The material is cast aluminium, highly polished. Schutte made 17 different versions of Grosse Geister, each in a trio in aluminium, bronze and steel. Schutte creates the shapes in miniature using extruded plastic modelling material.
The work's title translates rather badly into English, apparently. Literally, it means Great Ghosts or Big Spirits, but the connotations of spirituality, greatness of mind, otherworldliness and so on are lost.
Its towering presence (it is 8ft 6in tall) and strange swirly shape have inspired critics to very inventive descriptions including "part Darth Vader, part Pillsbury Doughboy", "licorice humanoids" and, from the Gherkin's own website, "a cross between Ghostbusters, the Michelin Man, Michael Jackson moonwalking, Terminator 2 and a burger bar customer."
I hope the money men who pass it every day treat the great spirit with more respect. In 2010, Phillips sold one for $4.1m.

Tuesday 3 June 2014

Broadgate Circle EC2

Some time in the 1970s, the sculptor Barry Flanagan was inspired by the 'magical' sight of a hare sprinting across the South Downs.
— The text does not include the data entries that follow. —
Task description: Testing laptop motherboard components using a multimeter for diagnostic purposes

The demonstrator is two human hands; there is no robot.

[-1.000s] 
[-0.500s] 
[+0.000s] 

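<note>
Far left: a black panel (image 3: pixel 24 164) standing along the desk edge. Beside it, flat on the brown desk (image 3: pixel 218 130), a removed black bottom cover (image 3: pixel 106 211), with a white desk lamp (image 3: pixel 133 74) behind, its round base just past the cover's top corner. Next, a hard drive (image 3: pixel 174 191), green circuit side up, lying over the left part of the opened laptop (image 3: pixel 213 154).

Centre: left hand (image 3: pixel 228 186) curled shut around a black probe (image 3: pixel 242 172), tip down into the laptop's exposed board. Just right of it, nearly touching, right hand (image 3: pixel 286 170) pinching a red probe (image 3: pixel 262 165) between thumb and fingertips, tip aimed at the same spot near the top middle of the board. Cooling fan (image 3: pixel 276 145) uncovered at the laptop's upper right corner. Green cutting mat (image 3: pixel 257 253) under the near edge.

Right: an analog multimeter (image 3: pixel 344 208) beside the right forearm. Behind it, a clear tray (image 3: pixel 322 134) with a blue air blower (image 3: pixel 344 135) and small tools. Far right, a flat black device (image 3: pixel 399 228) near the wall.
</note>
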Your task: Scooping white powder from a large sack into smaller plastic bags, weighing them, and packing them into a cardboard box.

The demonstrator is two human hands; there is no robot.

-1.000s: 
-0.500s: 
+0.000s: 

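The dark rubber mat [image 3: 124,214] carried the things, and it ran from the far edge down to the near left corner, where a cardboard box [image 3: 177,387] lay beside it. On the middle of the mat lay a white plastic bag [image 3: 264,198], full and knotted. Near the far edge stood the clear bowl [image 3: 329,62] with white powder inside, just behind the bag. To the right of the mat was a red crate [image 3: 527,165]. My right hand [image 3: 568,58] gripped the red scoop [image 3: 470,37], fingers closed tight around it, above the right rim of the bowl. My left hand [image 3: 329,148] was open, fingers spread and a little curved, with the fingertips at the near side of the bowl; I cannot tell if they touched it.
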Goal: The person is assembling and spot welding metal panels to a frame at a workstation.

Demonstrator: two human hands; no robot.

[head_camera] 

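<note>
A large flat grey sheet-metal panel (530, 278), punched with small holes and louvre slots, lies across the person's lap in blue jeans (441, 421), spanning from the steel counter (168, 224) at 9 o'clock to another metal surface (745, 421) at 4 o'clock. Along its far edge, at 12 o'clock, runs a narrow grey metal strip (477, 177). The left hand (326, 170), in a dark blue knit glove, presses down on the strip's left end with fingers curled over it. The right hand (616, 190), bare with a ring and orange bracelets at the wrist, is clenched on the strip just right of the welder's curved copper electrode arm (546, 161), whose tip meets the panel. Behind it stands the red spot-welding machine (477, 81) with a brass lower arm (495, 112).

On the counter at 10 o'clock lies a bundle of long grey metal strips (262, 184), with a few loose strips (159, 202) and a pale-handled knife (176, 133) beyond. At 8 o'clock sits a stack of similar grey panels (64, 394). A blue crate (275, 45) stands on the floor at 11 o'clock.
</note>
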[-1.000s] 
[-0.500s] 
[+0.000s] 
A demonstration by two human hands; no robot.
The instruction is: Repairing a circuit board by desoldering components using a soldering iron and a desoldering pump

Through the rest of his career he turned again and again to this graceful, lithe but strong and resilient creature.
Hares were sacred to the Ancient Britons - the Earth Mother Eostre changed into a white hare at the full moon, a belief that has decayed sadly into the Easter Bunny of today.
Flanagan's piece for Broadgate Circle is called Leaping Hare on Crescent and Bell and was placed here in 1988.